Do you have a Netgear router? I do, and like yours, mine probably needs to be fixed right away.
This is because the enterprising folks at DC area security firm Grimm have found another very serious Netgear flaw, as detailed in a report yesterday (Nov 16). This comes (relatively) immediately after Netgear’s previous batch of security updates in September of this year.
This time, more than 40 different models of Netgear routers, range extenders, and a couple of other devices, from nearly a decade old models to brand new models on our list of the best Wi-Fi routers, need to install firmware updates. to protect yourself from complete takeover by hackers.
Unfortunately, almost 40 other Netgear models may or may not receive updates, as some of them are already too old to receive any kind of support.
We have a list of all affected models at the end of this story. In total, we are looking at around 80 different models of Wi-Fi routers, Wi-Fi range extenders, DSL gateways, and other devices. The number of individual units affected must be at least several hundred thousand, and may be as few as a few million.
How to update the firmware of your Netgear router
The newer your Netgear router is, the easier it will be to update the firmware. Netgear’s Orbi mesh routers generally update themselves, and they also have a companion smartphone app that you can use to check for and install updates.
Netgear’s Nighthawk routers also have a companion app, although its use is optional for at least some models, as is the auto-update setting. With some Nighthawks, it is generally better to go to the administrative interface (try “http://192.168.1.1/admin” or “routerlogin.net” while connected to your home network) and check the “Advanced” section for updates on firmware. From there, you should be able to start the update sequence.
If the above methods do not work with your Netgear router, then you need to go to Netgear support at https://www.netgear.com/support/ and type the model number of your router in the archived search at the top. of the page. (Here are more instructions on how to update your router’s firmware.)
However, the model number may not be obvious. Some routers come with their brand and specs proudly listed on the box, such as “Nighthawk AXE11000 Tri-Band WiFi 6E”. But that’s not the name of the model, which is actually “RAXE500”. (That’s the router in the photo at the top of this story, and it needs to be patched.)
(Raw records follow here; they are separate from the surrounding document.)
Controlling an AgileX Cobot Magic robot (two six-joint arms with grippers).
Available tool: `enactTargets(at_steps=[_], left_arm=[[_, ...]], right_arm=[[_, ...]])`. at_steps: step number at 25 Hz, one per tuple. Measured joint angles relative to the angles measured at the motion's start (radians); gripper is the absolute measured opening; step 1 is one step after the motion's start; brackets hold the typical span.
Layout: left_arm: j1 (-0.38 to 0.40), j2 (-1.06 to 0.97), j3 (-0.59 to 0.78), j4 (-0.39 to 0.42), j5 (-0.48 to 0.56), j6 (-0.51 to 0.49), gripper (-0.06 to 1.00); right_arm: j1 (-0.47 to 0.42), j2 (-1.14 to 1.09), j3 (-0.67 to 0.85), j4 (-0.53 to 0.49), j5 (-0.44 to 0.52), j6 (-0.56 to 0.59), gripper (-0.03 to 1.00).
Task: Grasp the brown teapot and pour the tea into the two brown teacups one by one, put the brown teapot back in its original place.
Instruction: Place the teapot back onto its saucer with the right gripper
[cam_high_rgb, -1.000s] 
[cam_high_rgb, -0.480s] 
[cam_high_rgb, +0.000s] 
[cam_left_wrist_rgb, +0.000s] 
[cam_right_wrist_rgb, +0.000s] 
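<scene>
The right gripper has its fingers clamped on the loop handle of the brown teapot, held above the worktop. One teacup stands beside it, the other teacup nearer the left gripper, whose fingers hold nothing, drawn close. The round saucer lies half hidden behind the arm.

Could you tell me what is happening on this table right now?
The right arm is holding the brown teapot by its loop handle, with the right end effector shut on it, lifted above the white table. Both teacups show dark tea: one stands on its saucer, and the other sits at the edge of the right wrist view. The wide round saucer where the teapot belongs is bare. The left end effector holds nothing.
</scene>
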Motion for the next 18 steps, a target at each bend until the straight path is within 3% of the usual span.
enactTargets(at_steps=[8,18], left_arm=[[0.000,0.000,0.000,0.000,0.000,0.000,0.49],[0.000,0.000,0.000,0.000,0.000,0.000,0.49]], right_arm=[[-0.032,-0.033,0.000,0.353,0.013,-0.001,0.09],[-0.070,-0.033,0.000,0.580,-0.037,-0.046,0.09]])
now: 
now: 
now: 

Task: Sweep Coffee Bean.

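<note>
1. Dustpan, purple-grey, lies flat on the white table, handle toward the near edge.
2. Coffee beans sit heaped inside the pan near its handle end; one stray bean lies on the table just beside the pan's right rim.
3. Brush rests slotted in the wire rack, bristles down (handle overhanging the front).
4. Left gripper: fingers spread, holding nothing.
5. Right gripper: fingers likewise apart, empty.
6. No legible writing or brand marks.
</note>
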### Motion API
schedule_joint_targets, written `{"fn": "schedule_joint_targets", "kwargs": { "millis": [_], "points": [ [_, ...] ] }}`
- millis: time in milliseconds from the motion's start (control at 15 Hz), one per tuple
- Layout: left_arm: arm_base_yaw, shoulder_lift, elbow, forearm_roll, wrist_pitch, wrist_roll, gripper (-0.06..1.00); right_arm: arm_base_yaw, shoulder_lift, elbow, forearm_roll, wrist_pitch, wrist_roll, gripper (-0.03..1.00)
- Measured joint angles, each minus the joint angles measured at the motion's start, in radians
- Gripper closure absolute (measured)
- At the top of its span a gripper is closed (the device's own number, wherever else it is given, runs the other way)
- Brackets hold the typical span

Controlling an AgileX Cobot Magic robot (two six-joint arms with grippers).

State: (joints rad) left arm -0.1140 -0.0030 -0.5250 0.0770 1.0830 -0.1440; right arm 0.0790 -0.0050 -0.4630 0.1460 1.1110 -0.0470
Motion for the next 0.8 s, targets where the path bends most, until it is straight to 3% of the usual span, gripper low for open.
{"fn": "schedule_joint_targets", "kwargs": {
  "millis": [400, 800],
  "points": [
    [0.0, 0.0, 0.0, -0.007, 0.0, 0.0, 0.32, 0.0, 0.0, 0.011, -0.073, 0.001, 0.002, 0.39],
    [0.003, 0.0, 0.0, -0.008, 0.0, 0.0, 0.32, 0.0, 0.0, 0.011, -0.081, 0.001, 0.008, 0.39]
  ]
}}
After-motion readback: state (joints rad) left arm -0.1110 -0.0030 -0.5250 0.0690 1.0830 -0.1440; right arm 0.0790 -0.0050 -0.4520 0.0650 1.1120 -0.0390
Look for a label on the router that shows the model number; it can be on the side or on the bottom. To further complicate matters, Netgear will sometimes change a router’s internal circuitry during the production life, so you may see a “v2” or “v3” appended to the model number.
Once you have the model number, the search function on the Netgear support site should take you to the support page for that model. Scroll down the page to find “Firmware & Software Downloads” and click on it.
You will then see a button that will allow you to download the firmware update to your PC or Mac. Do that, but don’t forget to click on the Release Notes link below, which in turn will take you to a link that will take you to a downloadable version of your router’s user manual, which will show you how to install the firmware update. The firmware update itself may come with its own instructions.
So what is this Netgear flaw that is being fixed?
The fatal flaw in all of these models involves a stack overflow in the Universal Plug and Play component of the router firmware. Universal Plug and Play, or UPnP for short, is a protocol that allows new devices, such as game consoles or printers, to connect to routers without much of a problem.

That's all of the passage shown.